Big data in contrast is often highly-engineered; has implicit structure and offers standard methods of interaction via database connections, APIs or analysis services. Whilst some data of this form may require extensive pre-processing/parsing, usually documentation and well-versed methods can be deployed for repeatable and consistent interaction with the sources.


This post documents the bumpy road of web-scraping dynamic sources with Power BI.

Data Source

The coronavirus outbreak in Hubei Province China, is sitting firmly at the top of news and public discussion - after seeing several data-scientists track its progress on Twitter I looked to make a dashboard of my own.

The initial source of data I used was the Wikipedia page “Timeline of the 2019–20 coronavirus outbreak”. After setting up a connection to the principle table and some transformations steps the report seemed ready, yet every day brought broken queries, as the table headers changed, expanded etc.

The lead me to find another source of data hosted by the Johns Hopkins University Center for Systems Science and Engineering. The source table was formatted in a long format with new (daily) observations being added as additional columns.

In the Power BI Advanced Query Editor I could see these columns were passed as an argument to the ‘Web.Contents’ function.

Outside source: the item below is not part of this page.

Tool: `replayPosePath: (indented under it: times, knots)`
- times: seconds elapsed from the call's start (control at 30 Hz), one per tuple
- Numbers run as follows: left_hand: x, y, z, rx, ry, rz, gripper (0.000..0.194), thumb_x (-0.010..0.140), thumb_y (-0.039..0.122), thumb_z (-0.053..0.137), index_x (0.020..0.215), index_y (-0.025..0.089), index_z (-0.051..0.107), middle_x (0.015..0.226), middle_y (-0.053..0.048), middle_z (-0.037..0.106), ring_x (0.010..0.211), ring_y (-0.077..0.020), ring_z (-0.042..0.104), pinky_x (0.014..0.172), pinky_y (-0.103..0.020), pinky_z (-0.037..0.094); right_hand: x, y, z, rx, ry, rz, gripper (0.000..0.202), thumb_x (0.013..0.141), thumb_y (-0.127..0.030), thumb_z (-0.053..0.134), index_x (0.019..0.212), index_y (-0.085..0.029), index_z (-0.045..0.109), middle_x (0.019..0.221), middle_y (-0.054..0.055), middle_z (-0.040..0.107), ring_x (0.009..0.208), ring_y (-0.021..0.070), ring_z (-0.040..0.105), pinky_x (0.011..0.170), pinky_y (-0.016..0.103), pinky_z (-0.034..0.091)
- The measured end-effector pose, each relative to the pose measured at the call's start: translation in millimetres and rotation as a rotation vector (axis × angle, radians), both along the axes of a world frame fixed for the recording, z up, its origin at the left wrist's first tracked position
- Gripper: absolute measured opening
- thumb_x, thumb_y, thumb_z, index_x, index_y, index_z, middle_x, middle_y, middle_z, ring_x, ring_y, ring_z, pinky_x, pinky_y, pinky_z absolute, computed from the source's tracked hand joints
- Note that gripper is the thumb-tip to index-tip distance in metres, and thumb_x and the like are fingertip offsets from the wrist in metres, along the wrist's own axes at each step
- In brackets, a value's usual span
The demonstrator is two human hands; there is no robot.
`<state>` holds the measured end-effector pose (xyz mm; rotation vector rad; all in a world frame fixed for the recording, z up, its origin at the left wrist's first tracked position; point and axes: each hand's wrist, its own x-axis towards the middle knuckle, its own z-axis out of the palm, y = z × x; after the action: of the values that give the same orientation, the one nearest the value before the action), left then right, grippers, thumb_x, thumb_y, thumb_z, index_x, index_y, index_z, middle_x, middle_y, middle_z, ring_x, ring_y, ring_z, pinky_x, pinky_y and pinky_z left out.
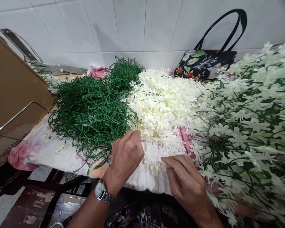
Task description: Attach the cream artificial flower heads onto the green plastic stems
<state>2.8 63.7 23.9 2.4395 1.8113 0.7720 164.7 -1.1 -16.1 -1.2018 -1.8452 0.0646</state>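
Note:
My left hand (pixel 129 150), a watch (pixel 101 191) on its wrist, is closed at the front edge of a pile of green plastic stems (pixel 92 107). A thin stem curves just above the knuckles; what the fingers grip is hidden. Opposite it, my right hand (pixel 187 180) has its fingers drawn together, the index fingertip beside loose white artificial blossoms (pixel 154 163) on the cloth. I cannot see what, if anything, lies between those fingers. Behind both hands spreads a heap of creamy white artificial flower heads (pixel 161 101).
White flowers on green stems (pixel 254 126) form a tall mass at the right. A black floral bag (pixel 204 65) stands against the tiled wall (pixel 128 28). At the left are a cardboard box (pixel 16 72) and a bent metal wire (pixel 16 115). A floral cloth (pixel 45 148) covers the work surface.

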Motion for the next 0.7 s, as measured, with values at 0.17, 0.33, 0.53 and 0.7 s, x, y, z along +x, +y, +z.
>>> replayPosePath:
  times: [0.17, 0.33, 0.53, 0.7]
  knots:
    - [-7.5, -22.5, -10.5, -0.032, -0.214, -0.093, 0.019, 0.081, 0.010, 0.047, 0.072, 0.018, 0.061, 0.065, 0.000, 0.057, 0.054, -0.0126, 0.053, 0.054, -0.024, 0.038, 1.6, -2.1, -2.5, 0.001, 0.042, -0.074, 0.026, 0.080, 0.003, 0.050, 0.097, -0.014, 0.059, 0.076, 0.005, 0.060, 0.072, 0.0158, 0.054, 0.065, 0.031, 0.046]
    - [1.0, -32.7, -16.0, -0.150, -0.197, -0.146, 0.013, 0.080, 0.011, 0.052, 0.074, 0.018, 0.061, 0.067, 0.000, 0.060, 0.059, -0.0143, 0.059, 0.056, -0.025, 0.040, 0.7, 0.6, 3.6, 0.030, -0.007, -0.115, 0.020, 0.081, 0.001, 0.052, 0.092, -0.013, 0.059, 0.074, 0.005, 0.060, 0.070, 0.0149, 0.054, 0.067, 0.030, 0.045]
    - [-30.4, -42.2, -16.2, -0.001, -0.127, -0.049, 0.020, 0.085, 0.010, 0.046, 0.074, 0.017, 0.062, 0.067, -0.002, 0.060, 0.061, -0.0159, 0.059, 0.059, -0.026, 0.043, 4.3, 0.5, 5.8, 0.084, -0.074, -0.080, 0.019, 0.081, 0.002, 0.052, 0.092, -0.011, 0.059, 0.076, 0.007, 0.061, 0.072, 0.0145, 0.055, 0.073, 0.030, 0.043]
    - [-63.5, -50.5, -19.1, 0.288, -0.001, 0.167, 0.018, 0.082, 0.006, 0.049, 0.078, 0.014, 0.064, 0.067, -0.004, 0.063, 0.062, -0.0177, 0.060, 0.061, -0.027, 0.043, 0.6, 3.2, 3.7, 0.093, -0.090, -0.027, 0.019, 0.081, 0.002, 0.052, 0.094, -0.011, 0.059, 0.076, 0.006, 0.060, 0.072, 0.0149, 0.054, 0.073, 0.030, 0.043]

Source = Csv.Document(Web.Contents(""),

In hindsight I could have just removed this argument and proceeded! Instead I choose to use a parameterised query to retrieve a given range of columns of the source table regardless of how big it grew.

This required a replicate query, with the Columns argument not provided, transposing the table, removing all but a single column, adding an index, removing the final data columns, and keeping the last row (of the index) to give me the total width of the source. Finally the result was converted to a list.

A new parameter TotalColumns is fed the values from the above query, with no default given.

The original query is then derived, and the parameter is passed to the Columns argument.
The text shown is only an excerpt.